A good story can be a catalyst for personal or societal change. There were times when I finished reading a poem, short story, novel or play and it made me have a better understanding of something or of myself and made me want to change. I write thinking that maybe there will be one idea in my writing that will make a reader think differently about something or feel affirmed about something else.
Years ago when I was a student, I actually believed it when my teachers told me that the pen was mightier than the sword and that words are indeed powerful. I had the audacity to think that I could make a small ripple in our world by sharing my ideas in writing.
As a child I wrote because there were things happening in my world that I couldn't explain, so I put pen to paper and poured out my heart. For years I kept diaries and then journals and I hid them away so that no one would know what I was thinking deep down inside. As I got older, I realized that I had the right to feel anyway that I wanted to feel and if someone didn't agree with me it didn't mean that I was necessarily the one who was wrong.
Even now I sometimes write to process my emotions because they are too strong and too powerful to express in words because when I speak the words may come tumbling out of my mouth without my having an opportunity to revise or amend. When I write my feelings down, I can read over what I've written and decide if I need to add or delete any part of my message. Maybe it's a cowards way out, but I've seen how harmful unwieldy words can be. People have always said that sticks and stones can break bones but words can never hurt, but they lied because words have the power to kill. A word said carelessly can kill a dream, a spirit or a relationship.

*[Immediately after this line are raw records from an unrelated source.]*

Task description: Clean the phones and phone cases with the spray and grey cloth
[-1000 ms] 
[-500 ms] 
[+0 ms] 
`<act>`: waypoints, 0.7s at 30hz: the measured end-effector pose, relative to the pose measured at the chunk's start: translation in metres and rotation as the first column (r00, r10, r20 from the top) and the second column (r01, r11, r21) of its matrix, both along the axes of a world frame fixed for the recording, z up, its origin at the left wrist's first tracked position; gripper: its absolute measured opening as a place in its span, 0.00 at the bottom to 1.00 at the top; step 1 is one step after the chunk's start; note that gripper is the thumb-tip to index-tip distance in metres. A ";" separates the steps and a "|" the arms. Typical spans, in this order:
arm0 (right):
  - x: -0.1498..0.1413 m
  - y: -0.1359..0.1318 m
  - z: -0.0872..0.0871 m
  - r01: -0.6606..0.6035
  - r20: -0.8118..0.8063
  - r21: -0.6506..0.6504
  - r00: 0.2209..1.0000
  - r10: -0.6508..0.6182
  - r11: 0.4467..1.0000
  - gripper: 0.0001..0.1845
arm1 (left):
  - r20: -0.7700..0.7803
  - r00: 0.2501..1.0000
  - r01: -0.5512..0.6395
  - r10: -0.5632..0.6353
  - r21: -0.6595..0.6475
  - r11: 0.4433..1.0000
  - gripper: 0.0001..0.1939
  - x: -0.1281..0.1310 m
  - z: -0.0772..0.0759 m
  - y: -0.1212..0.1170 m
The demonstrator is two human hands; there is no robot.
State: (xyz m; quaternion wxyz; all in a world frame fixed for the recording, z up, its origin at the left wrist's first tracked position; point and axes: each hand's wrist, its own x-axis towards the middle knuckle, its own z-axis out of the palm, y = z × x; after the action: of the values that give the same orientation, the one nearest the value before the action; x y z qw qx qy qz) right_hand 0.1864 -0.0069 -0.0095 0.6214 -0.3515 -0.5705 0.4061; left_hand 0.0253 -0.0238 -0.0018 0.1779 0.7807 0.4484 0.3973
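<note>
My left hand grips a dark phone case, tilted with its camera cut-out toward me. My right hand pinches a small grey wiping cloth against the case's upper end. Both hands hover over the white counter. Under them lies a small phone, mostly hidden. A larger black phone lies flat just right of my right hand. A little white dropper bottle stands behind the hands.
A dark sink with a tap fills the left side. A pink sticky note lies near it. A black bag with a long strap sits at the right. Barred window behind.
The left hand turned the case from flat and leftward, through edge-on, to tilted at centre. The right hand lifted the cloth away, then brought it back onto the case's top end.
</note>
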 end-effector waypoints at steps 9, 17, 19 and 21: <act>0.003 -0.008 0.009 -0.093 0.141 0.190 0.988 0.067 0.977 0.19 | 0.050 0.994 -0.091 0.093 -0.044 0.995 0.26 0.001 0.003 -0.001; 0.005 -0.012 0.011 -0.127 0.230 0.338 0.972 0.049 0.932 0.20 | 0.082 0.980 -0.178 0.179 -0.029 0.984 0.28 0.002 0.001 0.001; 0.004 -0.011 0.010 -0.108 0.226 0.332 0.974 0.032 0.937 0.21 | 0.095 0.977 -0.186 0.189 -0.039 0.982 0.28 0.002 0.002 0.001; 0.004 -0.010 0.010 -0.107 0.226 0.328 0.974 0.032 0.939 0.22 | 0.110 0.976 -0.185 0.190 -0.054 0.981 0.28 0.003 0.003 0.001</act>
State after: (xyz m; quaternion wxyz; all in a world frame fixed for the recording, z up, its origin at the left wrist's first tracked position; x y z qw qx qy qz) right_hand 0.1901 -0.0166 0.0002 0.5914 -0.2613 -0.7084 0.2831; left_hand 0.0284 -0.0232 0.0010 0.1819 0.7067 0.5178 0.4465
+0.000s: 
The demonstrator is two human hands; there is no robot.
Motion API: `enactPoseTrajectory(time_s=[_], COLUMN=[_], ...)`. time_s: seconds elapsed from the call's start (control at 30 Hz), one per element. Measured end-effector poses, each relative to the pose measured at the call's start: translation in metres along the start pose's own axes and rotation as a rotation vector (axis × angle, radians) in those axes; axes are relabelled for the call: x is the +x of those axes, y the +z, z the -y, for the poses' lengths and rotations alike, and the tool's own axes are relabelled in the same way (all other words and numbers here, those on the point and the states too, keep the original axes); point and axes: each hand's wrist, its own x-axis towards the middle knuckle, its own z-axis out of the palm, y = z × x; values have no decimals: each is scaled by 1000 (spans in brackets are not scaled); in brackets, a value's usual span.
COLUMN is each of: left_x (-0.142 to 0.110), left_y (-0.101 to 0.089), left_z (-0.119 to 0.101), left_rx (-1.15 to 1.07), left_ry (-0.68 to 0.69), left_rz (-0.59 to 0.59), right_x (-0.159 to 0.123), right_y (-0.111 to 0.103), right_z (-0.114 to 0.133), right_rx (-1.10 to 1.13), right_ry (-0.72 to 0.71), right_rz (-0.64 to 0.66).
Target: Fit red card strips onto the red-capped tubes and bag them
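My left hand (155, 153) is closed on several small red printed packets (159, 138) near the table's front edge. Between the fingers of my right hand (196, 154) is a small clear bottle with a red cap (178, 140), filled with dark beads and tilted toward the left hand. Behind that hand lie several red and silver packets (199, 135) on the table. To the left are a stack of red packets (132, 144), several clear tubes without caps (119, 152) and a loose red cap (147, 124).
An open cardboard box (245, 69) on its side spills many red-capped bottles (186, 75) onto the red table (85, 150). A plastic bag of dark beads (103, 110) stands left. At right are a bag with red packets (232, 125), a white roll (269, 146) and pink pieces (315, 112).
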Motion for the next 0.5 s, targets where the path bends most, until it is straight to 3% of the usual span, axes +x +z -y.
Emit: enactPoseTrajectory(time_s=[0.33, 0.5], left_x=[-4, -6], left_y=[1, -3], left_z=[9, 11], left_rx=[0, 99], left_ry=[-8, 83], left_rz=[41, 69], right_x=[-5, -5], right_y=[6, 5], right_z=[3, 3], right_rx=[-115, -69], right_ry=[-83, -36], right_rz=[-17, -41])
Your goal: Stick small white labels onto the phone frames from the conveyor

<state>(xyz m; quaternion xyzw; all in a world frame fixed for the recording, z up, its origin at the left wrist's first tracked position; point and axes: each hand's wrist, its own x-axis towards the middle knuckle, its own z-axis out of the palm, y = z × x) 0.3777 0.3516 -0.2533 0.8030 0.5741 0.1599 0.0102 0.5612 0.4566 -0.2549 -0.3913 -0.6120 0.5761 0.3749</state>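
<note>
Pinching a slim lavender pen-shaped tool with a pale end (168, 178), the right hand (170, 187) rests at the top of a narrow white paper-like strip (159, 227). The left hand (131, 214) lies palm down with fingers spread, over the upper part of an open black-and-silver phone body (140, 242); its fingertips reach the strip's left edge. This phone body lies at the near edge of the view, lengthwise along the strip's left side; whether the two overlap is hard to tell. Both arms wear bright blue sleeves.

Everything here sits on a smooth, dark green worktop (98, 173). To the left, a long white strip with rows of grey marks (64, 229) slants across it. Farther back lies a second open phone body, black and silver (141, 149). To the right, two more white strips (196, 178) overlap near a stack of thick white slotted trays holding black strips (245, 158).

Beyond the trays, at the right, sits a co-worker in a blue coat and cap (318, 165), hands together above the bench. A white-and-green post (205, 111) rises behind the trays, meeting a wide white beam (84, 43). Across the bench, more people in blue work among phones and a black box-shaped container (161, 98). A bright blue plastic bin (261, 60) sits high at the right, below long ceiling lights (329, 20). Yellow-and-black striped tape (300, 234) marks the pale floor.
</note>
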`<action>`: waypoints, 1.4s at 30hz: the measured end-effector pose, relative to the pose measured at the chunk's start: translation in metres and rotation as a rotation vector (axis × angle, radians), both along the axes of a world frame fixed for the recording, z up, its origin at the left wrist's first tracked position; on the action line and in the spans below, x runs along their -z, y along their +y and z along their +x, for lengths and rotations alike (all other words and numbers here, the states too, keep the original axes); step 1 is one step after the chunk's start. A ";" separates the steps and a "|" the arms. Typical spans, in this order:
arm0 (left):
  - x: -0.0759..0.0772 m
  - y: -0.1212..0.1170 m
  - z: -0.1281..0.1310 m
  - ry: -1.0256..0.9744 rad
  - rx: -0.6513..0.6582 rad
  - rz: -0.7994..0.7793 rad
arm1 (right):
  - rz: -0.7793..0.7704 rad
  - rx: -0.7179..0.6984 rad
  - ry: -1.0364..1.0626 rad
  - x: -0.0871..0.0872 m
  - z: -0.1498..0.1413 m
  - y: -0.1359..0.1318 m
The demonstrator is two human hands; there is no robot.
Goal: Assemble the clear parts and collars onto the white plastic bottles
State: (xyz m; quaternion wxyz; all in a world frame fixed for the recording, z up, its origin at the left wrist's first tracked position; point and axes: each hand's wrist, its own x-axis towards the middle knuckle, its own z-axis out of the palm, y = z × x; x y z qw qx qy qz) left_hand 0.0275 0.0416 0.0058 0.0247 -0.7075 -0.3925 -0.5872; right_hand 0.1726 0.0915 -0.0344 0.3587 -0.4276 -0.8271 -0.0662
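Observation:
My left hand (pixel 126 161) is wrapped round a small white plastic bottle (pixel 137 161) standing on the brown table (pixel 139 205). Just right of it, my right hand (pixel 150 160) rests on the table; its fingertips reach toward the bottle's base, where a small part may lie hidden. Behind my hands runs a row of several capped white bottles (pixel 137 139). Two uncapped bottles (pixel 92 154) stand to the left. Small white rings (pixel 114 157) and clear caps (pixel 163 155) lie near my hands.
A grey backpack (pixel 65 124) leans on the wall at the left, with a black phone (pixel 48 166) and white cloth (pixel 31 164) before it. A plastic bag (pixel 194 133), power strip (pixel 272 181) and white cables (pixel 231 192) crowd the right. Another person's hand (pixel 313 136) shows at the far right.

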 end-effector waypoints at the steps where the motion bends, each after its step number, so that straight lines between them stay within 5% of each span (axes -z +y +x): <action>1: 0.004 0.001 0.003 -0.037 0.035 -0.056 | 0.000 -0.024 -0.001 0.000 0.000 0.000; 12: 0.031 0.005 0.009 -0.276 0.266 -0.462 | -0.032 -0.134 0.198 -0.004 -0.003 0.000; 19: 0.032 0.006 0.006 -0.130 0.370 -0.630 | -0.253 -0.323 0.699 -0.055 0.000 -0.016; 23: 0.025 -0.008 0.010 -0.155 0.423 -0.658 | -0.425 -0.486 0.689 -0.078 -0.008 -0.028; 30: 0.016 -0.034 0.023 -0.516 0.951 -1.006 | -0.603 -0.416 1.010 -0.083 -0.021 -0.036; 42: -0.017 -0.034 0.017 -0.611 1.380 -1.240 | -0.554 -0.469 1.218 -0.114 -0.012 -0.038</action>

So I write to find the truth in a situation and sometimes I write just to find my truth.
It may sound dramatic, but I write to stay alive. If I did not have a way to express what I was feeling or to question those things I had doubts about, I would die. Perhaps not a physical death, but a slow draining of my creative life force. I feel like I would become just a shell of who I was created to be.
Not all of my writing is public, nor should it be. A great deal of my writing is between the pages of my journal and there are other things that I've written that I may share with readers in time, but I don't write to get published. I write to somehow make it right.
Well said, Michele. Well said.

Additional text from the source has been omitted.